■ **What the task requires**:
Count every line below that contains "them", then state the total with no other output.

Record excerpts Start Marker

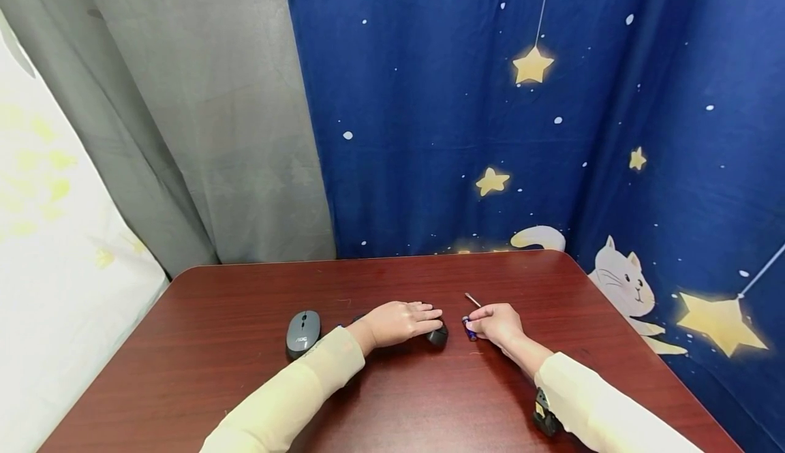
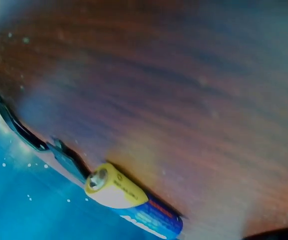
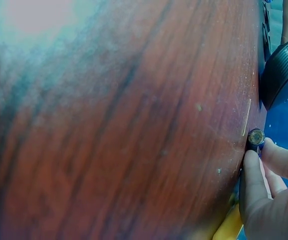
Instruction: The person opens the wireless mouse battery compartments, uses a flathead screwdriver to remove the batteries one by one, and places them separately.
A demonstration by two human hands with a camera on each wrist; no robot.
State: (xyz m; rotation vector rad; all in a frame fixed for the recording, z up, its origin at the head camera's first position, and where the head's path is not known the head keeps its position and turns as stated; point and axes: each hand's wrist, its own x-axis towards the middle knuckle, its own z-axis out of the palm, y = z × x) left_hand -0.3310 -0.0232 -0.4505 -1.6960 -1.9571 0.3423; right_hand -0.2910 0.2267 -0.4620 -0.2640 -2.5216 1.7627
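Note:
My left hand (image 1: 401, 323) grips a black mouse (image 1: 437, 336), its fingers laid over the far side; the thumb is hidden in the head view. In the right wrist view the mouse (image 3: 282, 75) shows a ribbed side. To its right, my right hand (image 1: 499, 323) pinches a blue battery (image 1: 470, 328) between thumb and fingers, the battery's round end (image 3: 256, 136) facing that wrist camera. A screwdriver (image 1: 472, 300) lies by the right fingertips, its shaft pointing away. Another battery, yellow and blue (image 2: 134, 200), lies near the left wrist.
A grey mouse (image 1: 303, 332) sits on the dark red table (image 1: 257, 296), left of the left hand. A flat dark piece (image 2: 66, 160) lies beside the yellow and blue battery. Behind the table hang a grey curtain and a blue starry curtain (image 1: 429, 133).

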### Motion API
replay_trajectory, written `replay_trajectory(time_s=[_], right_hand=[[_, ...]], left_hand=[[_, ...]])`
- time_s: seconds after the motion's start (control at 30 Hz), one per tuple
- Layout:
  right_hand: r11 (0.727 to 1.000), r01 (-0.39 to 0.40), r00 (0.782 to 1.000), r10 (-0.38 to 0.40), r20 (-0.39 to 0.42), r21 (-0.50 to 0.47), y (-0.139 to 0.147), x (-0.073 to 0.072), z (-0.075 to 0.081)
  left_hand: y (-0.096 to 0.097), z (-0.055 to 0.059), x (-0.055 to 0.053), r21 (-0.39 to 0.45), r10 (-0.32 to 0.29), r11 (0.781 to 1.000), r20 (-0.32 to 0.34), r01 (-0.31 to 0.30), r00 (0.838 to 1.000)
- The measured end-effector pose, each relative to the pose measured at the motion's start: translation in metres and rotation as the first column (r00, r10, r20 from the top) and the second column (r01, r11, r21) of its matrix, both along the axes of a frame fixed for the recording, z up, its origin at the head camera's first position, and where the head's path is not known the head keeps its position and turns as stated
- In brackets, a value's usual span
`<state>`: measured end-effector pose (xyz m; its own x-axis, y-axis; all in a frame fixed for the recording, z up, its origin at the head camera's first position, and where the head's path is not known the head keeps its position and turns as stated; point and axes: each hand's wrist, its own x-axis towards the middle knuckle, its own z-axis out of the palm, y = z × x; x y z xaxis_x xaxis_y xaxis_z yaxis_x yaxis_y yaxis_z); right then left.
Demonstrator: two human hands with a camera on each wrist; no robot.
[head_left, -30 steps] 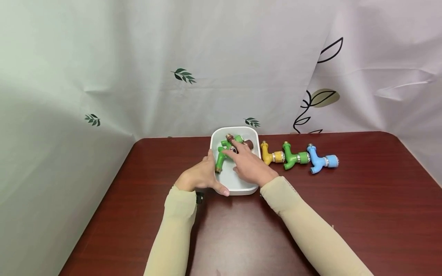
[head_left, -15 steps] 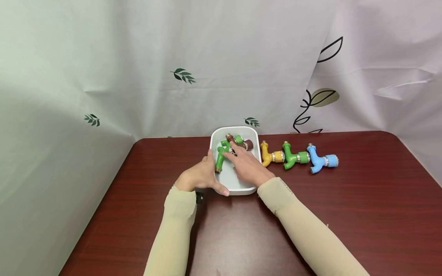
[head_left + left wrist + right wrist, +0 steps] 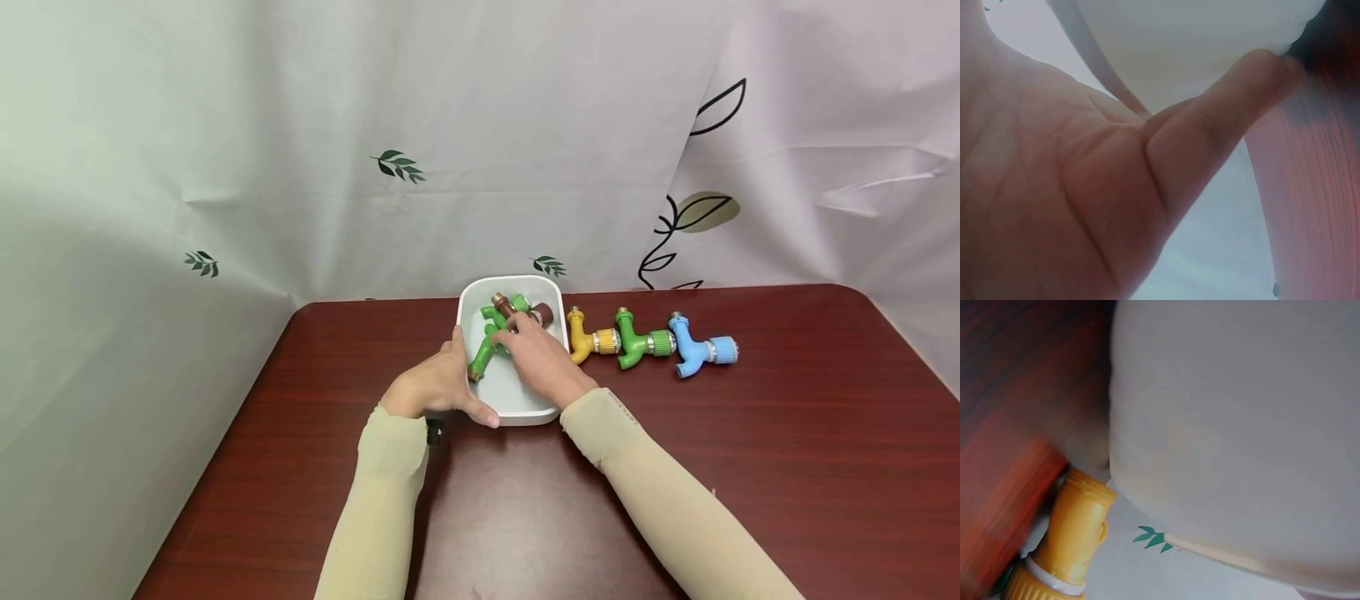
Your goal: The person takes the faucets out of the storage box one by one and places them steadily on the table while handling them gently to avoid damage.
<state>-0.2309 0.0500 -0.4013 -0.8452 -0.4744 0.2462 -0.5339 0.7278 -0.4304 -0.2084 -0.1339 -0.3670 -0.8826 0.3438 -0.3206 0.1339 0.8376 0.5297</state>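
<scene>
A white plastic bin [image 3: 508,408] stands near the table's far edge, with green and brown faucets inside. My left hand [image 3: 433,385] rests against its near left corner, fingers along the left wall and straight thumb across the front. In the left wrist view, the thumb [image 3: 1210,125] touches the bin wall [image 3: 1166,50]. My right hand [image 3: 542,360] reaches inside and pinches the nearer green faucet [image 3: 482,360] between thumb and fingers; part of that faucet is hidden. Just beyond lie a brown faucet [image 3: 501,303] and another green faucet [image 3: 519,302].
Right of the bin, a yellow faucet [image 3: 580,337], a green faucet [image 3: 632,342] and a blue faucet [image 3: 692,348] lie in a row. The yellow one is close to the bin's right wall [image 3: 1229,425]. A pale curtain [image 3: 450,225] hangs behind the dark red table [image 3: 315,500].
My right fingers have closed in on the nearer green faucet, which has turned slightly in the bin. The left hand and the bin have stayed in place.
</scene>
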Motion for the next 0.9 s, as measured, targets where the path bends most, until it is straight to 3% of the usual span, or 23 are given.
replay_trajectory(time_s=[0.43,0.9], right_hand=[[1.0,0.008,0.999,-0.008,-0.037,-0.003,0.001,0.004,0.001],[0.988,-0.113,0.97,0.086,-0.229,-0.108,0.021,0.005,-0.001]], left_hand=[[-0.001,-0.002,0.0,0.019,-0.001,1.0,-0.013,0.002,1.0],[-0.001,-0.002,-0.001,0.051,-0.01,0.999,-0.018,0.011,1.0]])
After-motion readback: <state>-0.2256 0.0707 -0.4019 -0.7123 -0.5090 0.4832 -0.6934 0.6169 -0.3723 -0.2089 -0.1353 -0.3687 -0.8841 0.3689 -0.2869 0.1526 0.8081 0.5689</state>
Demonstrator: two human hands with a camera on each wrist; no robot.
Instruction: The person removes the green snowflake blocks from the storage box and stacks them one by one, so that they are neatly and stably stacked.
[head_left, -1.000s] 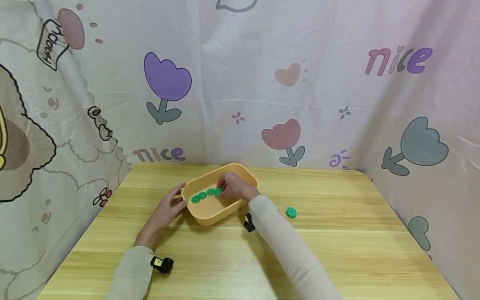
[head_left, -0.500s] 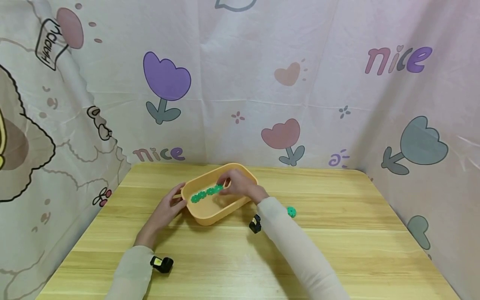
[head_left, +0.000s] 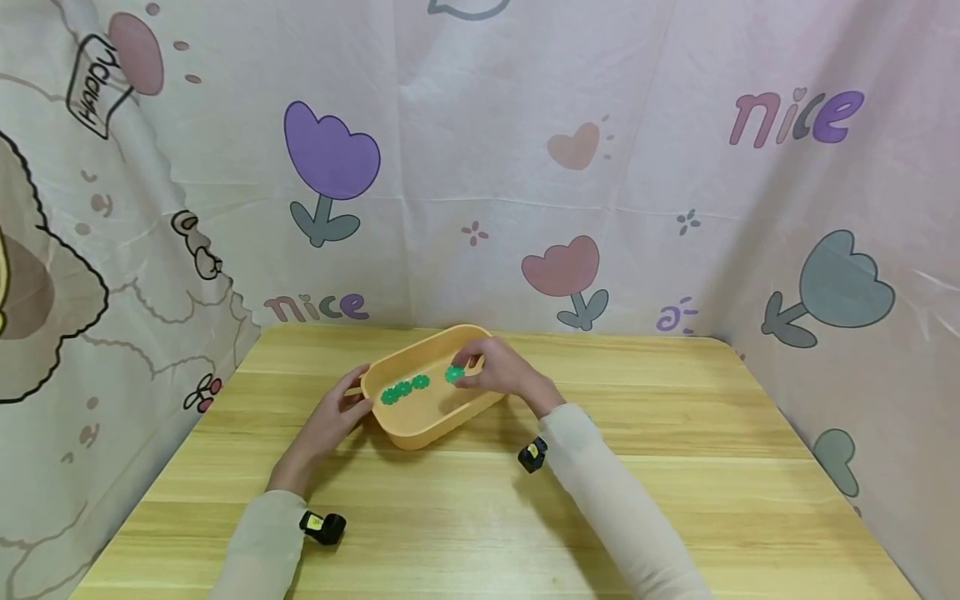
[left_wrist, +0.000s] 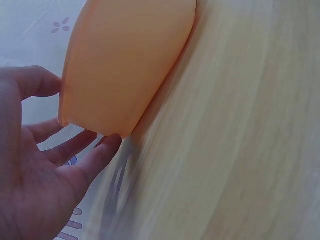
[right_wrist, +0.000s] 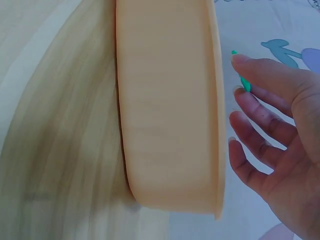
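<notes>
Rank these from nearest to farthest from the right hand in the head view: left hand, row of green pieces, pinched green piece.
1. Pinched green piece: held by the right hand.
2. Row of green pieces: inside the yellow tray, left of that piece.
3. Left hand: at the tray's left end.

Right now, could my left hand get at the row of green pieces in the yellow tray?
Probably yes: your left hand holds the yellow tray by the end nearest the row, and the open top leaves the way free, once that grip loosens.
</notes>
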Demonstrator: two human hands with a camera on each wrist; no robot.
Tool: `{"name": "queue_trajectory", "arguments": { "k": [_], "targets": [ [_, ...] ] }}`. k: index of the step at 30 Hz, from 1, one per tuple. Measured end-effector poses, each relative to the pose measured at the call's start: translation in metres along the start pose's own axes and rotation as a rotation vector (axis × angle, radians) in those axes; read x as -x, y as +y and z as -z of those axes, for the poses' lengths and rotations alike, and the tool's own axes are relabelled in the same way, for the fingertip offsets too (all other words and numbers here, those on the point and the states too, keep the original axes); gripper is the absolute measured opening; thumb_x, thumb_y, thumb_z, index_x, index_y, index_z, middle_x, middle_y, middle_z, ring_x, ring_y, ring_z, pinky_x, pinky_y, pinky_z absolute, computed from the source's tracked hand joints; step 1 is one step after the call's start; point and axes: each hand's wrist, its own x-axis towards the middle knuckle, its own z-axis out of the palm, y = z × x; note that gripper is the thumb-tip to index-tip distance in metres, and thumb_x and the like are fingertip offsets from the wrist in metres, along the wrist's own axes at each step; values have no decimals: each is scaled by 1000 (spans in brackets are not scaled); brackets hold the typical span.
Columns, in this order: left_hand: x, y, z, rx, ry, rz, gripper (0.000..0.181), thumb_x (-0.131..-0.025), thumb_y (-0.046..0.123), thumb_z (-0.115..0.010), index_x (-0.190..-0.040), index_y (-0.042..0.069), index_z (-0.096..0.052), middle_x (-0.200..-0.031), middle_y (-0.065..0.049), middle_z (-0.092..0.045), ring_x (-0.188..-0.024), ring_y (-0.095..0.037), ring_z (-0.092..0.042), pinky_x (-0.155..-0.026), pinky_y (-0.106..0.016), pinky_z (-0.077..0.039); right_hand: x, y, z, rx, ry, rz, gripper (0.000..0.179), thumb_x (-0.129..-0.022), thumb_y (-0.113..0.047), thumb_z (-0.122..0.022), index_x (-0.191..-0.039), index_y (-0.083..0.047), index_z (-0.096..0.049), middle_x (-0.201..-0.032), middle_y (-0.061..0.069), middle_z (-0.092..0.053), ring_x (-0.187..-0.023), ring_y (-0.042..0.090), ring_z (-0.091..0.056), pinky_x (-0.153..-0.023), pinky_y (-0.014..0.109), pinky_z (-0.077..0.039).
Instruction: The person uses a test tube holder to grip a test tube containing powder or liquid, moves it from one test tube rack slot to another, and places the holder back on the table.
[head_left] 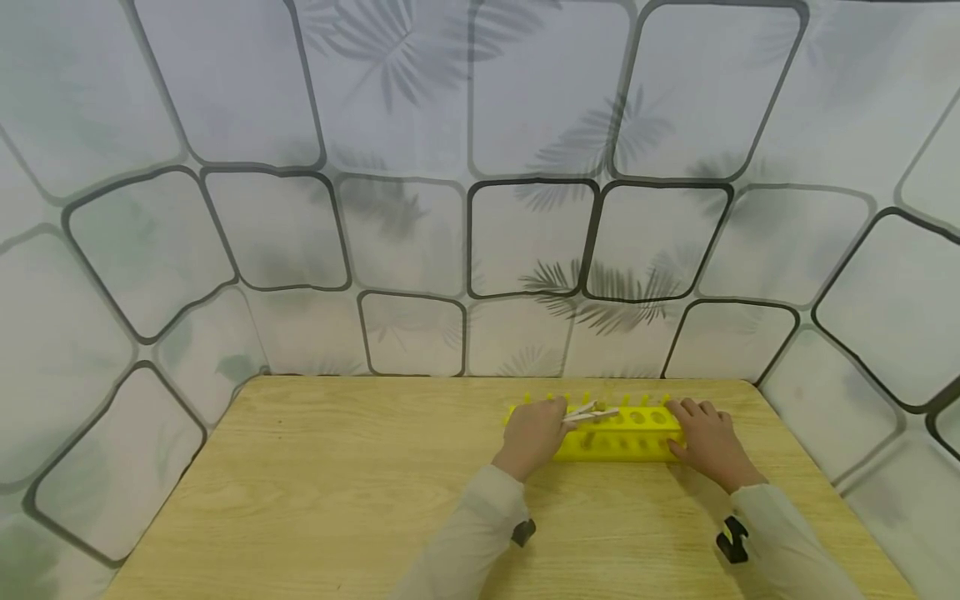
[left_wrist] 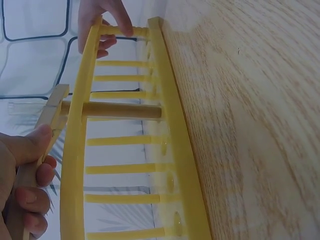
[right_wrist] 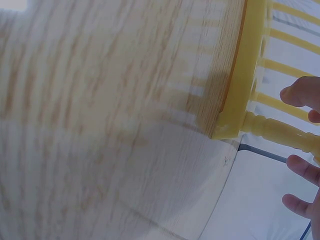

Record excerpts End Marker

■ **Your response**:
3